## WHAT TO DO
With the line containing "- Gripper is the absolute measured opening" as the start and the line containing "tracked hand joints" as the end, transcribe that span of the entries below exactly, including both.

## Data items
┏━━

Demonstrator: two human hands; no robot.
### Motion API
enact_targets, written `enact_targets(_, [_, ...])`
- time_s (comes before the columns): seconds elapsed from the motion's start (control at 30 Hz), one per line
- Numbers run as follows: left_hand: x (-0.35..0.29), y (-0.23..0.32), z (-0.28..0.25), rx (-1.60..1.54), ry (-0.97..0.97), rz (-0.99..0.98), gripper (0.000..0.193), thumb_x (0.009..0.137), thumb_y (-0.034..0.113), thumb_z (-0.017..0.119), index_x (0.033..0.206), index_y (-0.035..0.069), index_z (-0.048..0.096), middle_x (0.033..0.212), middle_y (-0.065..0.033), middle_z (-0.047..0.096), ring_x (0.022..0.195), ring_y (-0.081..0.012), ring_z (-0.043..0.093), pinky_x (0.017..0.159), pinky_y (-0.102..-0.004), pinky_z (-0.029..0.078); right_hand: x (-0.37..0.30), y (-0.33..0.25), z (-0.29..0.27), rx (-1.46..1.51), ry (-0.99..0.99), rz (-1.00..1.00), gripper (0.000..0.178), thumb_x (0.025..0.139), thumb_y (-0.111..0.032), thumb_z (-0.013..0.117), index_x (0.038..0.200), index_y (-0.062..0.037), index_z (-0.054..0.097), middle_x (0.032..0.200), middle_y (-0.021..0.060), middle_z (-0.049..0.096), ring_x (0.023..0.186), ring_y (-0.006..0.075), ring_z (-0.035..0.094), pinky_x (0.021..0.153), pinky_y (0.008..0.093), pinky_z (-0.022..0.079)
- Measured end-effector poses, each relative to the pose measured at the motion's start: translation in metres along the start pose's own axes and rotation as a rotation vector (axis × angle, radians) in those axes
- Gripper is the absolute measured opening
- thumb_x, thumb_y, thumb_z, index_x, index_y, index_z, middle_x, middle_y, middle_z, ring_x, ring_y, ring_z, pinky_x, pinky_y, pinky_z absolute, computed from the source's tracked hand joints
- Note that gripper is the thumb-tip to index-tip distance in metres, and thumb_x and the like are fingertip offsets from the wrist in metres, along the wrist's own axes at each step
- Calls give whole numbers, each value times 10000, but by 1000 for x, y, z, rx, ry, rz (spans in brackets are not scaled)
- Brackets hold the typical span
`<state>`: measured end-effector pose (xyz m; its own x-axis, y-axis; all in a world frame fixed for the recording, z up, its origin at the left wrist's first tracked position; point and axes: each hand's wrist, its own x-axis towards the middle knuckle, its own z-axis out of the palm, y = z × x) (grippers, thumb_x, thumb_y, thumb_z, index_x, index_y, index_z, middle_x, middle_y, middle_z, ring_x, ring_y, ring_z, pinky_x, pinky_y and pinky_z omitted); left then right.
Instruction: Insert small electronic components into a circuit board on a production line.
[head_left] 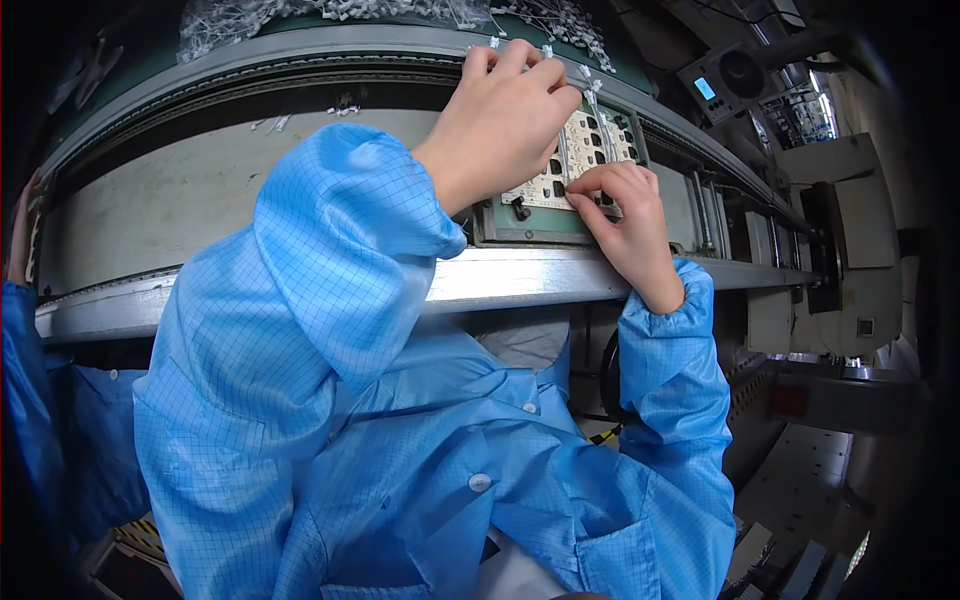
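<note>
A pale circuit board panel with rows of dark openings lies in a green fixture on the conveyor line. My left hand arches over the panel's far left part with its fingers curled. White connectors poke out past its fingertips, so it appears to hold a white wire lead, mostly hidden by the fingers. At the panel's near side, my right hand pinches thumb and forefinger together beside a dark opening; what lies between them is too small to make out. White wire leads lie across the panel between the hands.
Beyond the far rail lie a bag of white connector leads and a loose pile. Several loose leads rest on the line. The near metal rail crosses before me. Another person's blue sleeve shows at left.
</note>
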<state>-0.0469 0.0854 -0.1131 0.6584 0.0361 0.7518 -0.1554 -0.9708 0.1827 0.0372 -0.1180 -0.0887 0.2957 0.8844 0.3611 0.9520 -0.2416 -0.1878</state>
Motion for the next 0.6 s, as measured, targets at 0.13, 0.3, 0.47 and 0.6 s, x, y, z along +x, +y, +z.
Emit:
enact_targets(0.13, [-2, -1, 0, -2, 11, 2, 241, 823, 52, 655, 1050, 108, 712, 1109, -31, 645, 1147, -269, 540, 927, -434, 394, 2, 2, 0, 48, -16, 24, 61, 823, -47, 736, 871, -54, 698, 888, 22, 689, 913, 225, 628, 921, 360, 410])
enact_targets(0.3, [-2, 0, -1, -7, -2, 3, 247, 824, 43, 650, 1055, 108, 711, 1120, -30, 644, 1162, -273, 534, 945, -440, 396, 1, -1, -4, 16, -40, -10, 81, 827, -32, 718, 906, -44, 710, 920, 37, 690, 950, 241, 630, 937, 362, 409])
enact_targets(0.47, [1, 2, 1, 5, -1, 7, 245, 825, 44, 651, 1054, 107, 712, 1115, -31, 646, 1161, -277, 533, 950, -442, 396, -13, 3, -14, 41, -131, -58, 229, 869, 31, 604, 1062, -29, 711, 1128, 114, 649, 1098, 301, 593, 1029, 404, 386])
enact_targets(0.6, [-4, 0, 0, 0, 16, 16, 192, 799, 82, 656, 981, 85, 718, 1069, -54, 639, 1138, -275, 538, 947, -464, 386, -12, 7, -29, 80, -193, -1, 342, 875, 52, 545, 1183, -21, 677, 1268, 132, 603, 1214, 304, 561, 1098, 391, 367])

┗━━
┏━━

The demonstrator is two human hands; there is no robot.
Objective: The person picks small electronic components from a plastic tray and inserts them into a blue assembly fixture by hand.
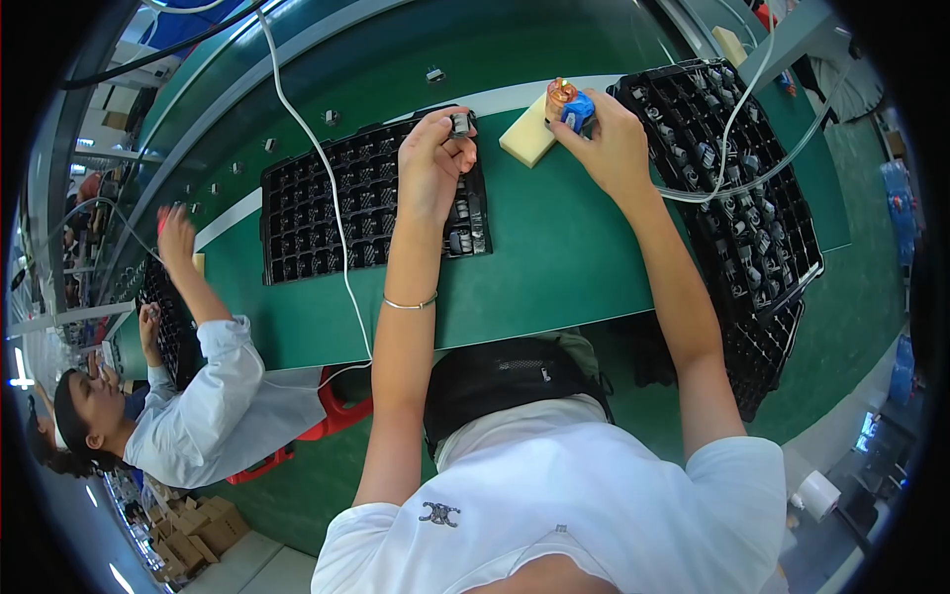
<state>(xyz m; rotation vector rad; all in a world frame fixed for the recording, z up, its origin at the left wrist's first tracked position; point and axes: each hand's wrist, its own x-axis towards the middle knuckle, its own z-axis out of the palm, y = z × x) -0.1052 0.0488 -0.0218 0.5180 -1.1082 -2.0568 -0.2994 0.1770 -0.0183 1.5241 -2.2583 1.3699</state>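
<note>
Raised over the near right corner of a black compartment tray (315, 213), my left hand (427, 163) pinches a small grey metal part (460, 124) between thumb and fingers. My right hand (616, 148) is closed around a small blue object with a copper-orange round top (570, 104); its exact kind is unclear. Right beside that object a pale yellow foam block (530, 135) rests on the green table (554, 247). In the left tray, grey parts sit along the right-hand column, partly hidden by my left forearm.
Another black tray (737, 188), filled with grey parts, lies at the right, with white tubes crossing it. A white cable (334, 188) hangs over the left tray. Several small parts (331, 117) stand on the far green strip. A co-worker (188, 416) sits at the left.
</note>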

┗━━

## SOLUTION FOR THIS TASK
- Gripper is the absolute measured opening
- thumb_x, thumb_y, thumb_z, index_x, index_y, index_z, middle_x, middle_y, middle_z, ring_x, ring_y, ring_z, pinky_x, pinky_y, pinky_z absolute, computed from the source's tracked hand joints

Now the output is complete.